PESARO – Lavori pubblici, un motore dell’economia per immettere denaro nel tessuto imprenditoriale. La velocità è fondamentale, ma senza trascurare il filtro rispetto a chi vince gli appalti.
Di questo si è discusso alla tavola rotonda promossa da Cgil, Fondazione Di Vittorio e Sindacato dei pensionati. All’iniziativa sono intervenuti il governatore dell’Emilia Romagna Stefano Bonaccini, il segretario generale della Cgil Maurizio Landini, il segretario confederale della Cgil Roberto Ghiselli e il presidente della Fondazione Di Vittorio Fulvio Fammoni.
«Velocità e semplificazione diventeranno sempre più questioni centrali. Se non uscirà da questa situazione un Paese più semplice e veloce, il rischio è che vinca la deregulation». Ha commentato sindaco di Pesaro e presidente Ali (Autonomie Locali Italiane) Matteo Ricci. «Gran parte dei lavori pubblici vengono fatti dagli enti locali», ha osservato Ricci. «Ma con il codice degli appalti attuale rischiamo di mettere in moto i cantieri nei prossimi due anni, mentre abbiamo bisogno di farli partire nei prossimi due mesi. Ho visto un’anteprima del Decreto semplificazioni: da amministratore dico ‘magari si andasse avanti in quella direzione’. Perché così saremo finalmente in grado di spendere velocemente le risorse. Facendo dei lavori pubblici un elemento di traino della ripresa: parlo di scuole, manutenzioni stradali, ciclabili, arredo urbano».
Se non arriveranno velocemente a famiglie, lavoratori e imprese «le tante risorse stanziate dal livello nazionale e i fondi europei, avremo un autunno caratterizzato da rabbia sociale e scontro tra ultimi e penultimi», ha aggiunto il sindaco. Osservando che «c’è bisogno di velocità anche per gli enti locali, garanti di una parte fondamentale del welfare nel territorio. Comuni e Province hanno ottenuto 3,5 miliardi nel decreto rilancio. L’impegno del governo è importante: siamo in attesa degli altri tre miliardi con un atto concreto legato allo scostamento di bilancio nel mese di luglio. Altrimenti tanti Comuni italiani non riusciranno a fare i bilanci e nella fase di resistenza non potranno reggere. Gli enti locali hanno visto lo stesso calo di entrate delle famiglie e delle imprese».
Ora più che mai «è fondamentale investire nella sanità territoriale e spingere sulla integrazione socio-sanitaria. Nella pandemia si è riscoperto giustamente il valore della sanità pubblica.

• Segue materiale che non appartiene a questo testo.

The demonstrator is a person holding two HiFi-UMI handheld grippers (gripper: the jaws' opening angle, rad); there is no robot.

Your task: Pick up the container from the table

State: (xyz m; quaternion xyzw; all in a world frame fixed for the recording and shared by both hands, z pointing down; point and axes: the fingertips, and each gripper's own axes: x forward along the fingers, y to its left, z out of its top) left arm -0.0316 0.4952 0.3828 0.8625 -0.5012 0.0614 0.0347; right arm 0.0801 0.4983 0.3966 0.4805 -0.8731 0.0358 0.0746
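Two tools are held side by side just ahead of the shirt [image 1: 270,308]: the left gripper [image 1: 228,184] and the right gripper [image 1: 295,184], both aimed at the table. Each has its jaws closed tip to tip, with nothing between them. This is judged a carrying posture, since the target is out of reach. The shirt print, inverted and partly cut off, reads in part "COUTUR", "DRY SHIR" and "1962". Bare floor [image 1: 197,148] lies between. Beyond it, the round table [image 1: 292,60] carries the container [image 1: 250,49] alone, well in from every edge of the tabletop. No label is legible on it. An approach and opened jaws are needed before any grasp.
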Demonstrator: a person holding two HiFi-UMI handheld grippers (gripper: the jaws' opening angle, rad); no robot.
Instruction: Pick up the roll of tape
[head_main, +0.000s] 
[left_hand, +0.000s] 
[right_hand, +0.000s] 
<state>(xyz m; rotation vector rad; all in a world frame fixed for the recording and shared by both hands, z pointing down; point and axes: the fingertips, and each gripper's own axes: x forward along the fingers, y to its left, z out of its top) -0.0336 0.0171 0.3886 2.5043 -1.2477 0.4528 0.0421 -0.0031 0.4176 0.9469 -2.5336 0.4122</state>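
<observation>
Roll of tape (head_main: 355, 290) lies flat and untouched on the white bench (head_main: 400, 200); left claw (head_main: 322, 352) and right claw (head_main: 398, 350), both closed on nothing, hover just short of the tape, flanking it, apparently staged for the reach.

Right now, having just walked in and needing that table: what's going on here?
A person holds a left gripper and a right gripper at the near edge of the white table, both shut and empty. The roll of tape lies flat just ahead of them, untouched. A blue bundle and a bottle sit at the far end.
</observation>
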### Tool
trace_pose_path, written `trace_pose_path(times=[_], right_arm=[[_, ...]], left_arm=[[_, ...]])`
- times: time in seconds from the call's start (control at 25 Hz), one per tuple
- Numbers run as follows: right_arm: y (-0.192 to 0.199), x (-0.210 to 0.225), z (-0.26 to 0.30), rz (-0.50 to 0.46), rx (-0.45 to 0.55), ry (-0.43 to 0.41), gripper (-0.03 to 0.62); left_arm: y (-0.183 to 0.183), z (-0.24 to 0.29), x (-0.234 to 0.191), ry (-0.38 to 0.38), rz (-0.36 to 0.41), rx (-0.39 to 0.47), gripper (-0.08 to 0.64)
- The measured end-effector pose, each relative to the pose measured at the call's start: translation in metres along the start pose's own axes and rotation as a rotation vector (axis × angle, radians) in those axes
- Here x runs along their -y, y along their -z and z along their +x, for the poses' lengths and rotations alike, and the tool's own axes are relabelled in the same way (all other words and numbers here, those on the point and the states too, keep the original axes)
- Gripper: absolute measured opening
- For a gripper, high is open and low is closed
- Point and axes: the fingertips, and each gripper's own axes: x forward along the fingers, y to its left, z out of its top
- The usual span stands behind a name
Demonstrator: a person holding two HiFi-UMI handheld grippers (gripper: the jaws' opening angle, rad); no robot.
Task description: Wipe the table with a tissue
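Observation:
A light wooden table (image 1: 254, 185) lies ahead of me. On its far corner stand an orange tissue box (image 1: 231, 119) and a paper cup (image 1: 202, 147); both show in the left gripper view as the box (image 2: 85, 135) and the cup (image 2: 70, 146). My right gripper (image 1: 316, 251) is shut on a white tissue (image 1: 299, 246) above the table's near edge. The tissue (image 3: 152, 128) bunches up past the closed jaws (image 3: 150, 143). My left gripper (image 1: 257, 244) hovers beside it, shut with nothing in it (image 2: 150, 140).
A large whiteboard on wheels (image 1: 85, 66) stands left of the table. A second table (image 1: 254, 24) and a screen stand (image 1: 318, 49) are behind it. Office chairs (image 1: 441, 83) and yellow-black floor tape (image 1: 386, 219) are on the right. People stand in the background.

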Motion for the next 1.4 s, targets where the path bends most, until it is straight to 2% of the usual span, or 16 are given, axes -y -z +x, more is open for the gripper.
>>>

Non possiamo rinunciare alle risorse del Mes che servono per fare diventare la nostra sanità sempre più moderna ed efficace sui territori».
Infine: «È necessario ragionare sul tema della riorganizzazione del territorio legata allo spazio, come sul riequilibrio del modello di sviluppo tra grandi città e aree interne. Serve una nuova riflessione urbanistica, sociale e istituzionale. Se la legislatura deve arrivare alla fine, dobbiamo rimettere mano alla riorganizzazione». Tradotto: «Comuni che lavorino in tutta Italia per bacini omogenei, riordino delle Province come luogo di semplificazione e ‘Casa dei Comuni’». E sulle Regioni: «Non sono a favore di un nuovo centralismo nazionale, né di un neocentralismo regionale. Ma in Italia abbiamo Regioni troppo piccole: devono gestire la sanità, fare le leggi e la programmazione. Anche le Regioni hanno bisogno di una riforma generale».